═══ Information supplied ═══
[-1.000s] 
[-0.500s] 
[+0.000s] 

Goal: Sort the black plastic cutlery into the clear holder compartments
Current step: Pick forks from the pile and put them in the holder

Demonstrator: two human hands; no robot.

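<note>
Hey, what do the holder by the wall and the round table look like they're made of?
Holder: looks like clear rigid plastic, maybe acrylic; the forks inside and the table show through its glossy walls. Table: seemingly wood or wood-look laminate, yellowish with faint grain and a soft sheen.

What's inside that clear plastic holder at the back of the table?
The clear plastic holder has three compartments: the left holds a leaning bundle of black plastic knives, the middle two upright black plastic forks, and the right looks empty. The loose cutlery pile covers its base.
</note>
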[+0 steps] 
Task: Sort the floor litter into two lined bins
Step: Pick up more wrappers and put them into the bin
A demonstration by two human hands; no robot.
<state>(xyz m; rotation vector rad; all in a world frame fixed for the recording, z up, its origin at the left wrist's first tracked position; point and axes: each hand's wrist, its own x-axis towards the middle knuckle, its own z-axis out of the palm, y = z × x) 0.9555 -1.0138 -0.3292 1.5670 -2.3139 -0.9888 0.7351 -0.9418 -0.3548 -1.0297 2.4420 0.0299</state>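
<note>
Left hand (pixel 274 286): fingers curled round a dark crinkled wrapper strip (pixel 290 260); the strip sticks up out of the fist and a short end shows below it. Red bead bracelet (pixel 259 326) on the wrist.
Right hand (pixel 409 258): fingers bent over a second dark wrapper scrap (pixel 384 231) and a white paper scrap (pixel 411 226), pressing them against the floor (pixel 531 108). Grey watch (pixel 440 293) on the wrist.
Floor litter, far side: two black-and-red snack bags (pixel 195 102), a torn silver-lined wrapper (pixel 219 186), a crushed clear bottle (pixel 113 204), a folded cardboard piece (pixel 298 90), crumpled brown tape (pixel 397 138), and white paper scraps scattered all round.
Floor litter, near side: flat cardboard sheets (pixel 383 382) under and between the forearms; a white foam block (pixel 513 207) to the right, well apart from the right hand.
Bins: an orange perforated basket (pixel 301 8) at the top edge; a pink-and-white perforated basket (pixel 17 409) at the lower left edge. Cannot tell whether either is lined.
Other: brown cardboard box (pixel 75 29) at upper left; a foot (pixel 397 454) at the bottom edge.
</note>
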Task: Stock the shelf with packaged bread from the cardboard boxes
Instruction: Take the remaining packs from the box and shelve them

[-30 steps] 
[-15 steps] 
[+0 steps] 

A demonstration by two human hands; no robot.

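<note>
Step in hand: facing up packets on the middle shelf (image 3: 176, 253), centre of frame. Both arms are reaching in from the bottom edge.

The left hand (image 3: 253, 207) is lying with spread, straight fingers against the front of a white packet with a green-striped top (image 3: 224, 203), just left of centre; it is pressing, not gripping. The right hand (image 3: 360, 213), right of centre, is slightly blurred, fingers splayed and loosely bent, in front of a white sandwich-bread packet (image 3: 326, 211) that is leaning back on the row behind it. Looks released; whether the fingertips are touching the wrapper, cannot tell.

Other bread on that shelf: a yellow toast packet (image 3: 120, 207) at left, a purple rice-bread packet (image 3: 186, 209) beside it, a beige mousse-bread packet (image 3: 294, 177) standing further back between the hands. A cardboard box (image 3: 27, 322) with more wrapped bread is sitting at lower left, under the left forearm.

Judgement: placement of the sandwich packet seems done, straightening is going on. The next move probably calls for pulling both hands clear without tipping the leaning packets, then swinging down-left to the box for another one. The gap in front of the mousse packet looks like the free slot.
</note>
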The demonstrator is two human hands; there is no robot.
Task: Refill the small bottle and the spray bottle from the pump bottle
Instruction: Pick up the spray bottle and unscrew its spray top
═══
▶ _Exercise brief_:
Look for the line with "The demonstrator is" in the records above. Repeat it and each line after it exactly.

▶ _Your solution_:
The demonstrator is two human hands; there is no robot.
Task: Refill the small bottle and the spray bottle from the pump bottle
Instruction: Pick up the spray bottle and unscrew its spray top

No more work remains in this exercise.